Chacun le sent bien, nous vivons une rupture - tant en Europe qu'outre-Atlantique. Une rupture entre les establishments politiques et les électeurs. Une rupture entre ceux qui conçoivent la politique comme un « job », ou comme un jeu, et ceux qui, à l'inverse, aimeraient qu'elle soit une mission, voire un apostolat. Une rupture entre des professionnels de la chose publique, avant tout soucieux de durer, et des citoyens avant tout désireux de mieux vivre.
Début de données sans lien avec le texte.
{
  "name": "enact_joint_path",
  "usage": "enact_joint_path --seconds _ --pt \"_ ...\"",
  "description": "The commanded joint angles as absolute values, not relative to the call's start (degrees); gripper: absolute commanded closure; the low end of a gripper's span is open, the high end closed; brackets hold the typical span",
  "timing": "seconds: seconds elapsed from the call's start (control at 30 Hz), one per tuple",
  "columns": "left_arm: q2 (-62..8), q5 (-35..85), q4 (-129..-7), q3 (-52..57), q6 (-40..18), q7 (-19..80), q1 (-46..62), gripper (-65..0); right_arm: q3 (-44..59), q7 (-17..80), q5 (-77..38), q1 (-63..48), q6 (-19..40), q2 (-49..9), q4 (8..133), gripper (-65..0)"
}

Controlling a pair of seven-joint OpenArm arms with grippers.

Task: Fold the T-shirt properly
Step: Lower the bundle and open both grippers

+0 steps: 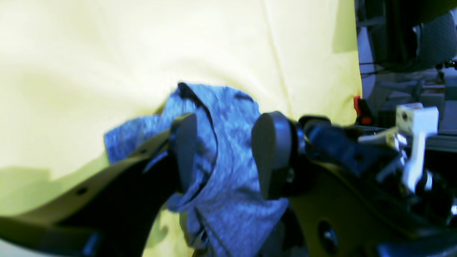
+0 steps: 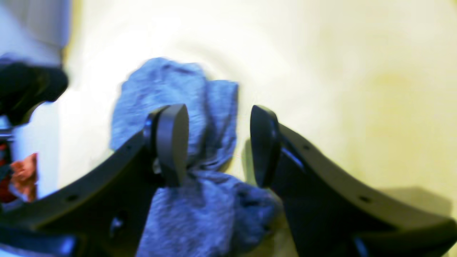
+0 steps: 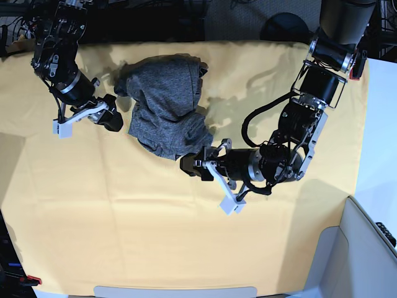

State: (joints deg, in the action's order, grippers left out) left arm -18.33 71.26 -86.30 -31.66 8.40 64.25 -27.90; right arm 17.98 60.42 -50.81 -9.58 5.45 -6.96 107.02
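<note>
While the yellow table cloth [image 3: 124, 230] is spread wrinkled under everything, the T-shirt [image 3: 164, 105] is seen bunched between both arms. Grey fabric lies between the parted fingers of the left gripper [image 1: 223, 153] and the right gripper [image 2: 217, 142], clamped by neither.

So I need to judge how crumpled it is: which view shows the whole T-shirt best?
The base view: the entire T-shirt lies bunched on the yellow cloth between both arms. Each wrist view shows only a blurred fold of it between open jaws.
</note>
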Motion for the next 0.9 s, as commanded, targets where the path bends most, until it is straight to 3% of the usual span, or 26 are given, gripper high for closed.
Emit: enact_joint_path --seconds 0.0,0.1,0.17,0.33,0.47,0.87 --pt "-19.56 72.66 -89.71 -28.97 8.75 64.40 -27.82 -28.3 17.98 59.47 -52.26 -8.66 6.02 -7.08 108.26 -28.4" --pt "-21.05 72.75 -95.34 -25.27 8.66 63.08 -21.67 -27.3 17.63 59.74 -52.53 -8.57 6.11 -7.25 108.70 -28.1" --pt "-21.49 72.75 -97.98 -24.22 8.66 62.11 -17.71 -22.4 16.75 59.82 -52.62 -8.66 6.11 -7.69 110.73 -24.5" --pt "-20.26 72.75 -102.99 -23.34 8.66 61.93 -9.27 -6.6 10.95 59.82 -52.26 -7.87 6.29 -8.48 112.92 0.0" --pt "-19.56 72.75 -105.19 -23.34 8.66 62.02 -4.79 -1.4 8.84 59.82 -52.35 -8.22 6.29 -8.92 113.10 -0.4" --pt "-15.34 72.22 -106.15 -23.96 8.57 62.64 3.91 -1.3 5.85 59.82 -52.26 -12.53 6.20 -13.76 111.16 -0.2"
Bref, le temps où la virtuosité des dirigeants suffisait à les rendre populaires semble révolu. Ce Numéro d'été en apporte une preuve supplémentaire en braquant le projecteur sur deux personnages d'origine, de sensibilité et de génération fort différentes mais qui, l'un et l'autre, possèdent un don d'empathie et d'authenticité parfaitement en phase avec les attentes de leurs compatriotes :
- Marcelo Rebelo de Sousa, le nouveau Président du Portugal, élu au premier tour alors même que le contexte ne lui était pas favorable. Nous sommes flattés que M. de Sousa ait choisi Politique Internationale pour expliquer, dès le début de son mandat, ce que peut et doit être une politique « proche des gens ».
- Justin Trudeau, le tout récent Premier Ministre du Canada. Un homme qui, à 44 ans, redonne enthousiasme et foi en l'avenir à tout un peuple. Sur ce « Kennedy canadien » on lira, dans ces pages, un article fort éclairant.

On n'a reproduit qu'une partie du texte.